## Aim of the task
Report only how many lines of the records contain the word "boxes".

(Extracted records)

- Opening Delimiter -

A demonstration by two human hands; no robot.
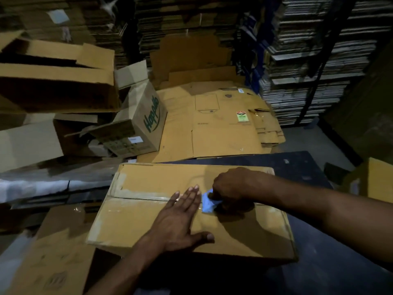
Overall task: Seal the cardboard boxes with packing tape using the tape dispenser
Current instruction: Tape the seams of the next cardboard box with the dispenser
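Head view: flattened cartons point(223, 124) beyond box point(148, 222).

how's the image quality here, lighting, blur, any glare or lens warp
Head view: dim overall, with light falling mainly on the closed brown cardboard box and flattened cartons behind; the right hand gripping the blue tape dispenser casts a soft shadow on the box; faint glare on the clear packing tape strip; the left hand is sharp, the edges are blurred, and the shelving bows from wide-angle distortion.
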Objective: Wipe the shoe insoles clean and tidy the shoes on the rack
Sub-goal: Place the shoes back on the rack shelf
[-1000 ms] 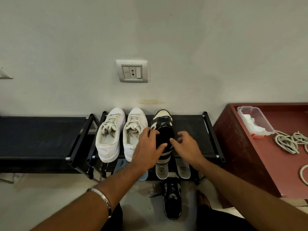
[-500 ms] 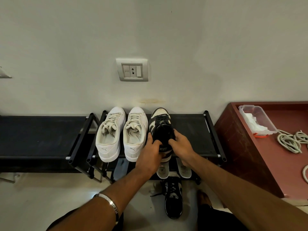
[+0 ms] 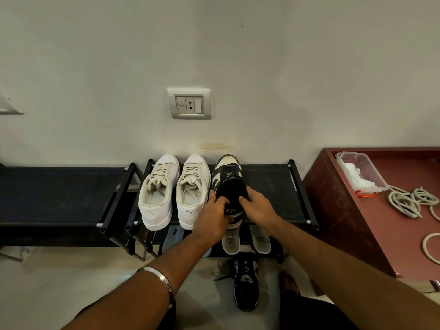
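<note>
A black-and-white sneaker (image 3: 227, 177) stands toe-to-wall on the top shelf of the black shoe rack (image 3: 269, 186). My left hand (image 3: 212, 215) grips its heel from the left and my right hand (image 3: 258, 208) grips it from the right. Two white sneakers (image 3: 158, 194) (image 3: 192, 189) stand side by side to its left. Two pale insoles (image 3: 229, 242) (image 3: 260, 239) lie on the lower shelf under my hands. The matching black-and-white sneaker (image 3: 246, 287) lies on the floor below.
A second black rack (image 3: 54, 198) adjoins on the left. At right, a red-brown table (image 3: 345, 210) carries a clear plastic box (image 3: 362, 172) with white cloths and coils of pale rope (image 3: 409, 201). A wall socket (image 3: 189, 103) sits above the shoes.
Both hands slid back from over the sneaker's top toward its heel and closed around it; the sneaker now sits closer beside the white pair.
</note>
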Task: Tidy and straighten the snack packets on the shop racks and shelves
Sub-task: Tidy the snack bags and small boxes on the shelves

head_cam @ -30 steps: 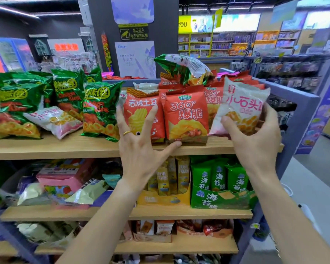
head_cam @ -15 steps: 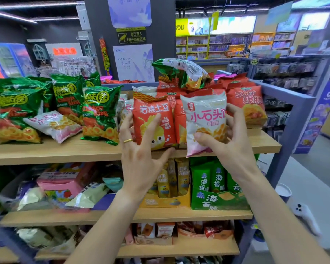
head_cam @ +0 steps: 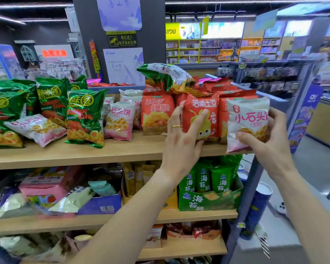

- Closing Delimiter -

## The completed task
2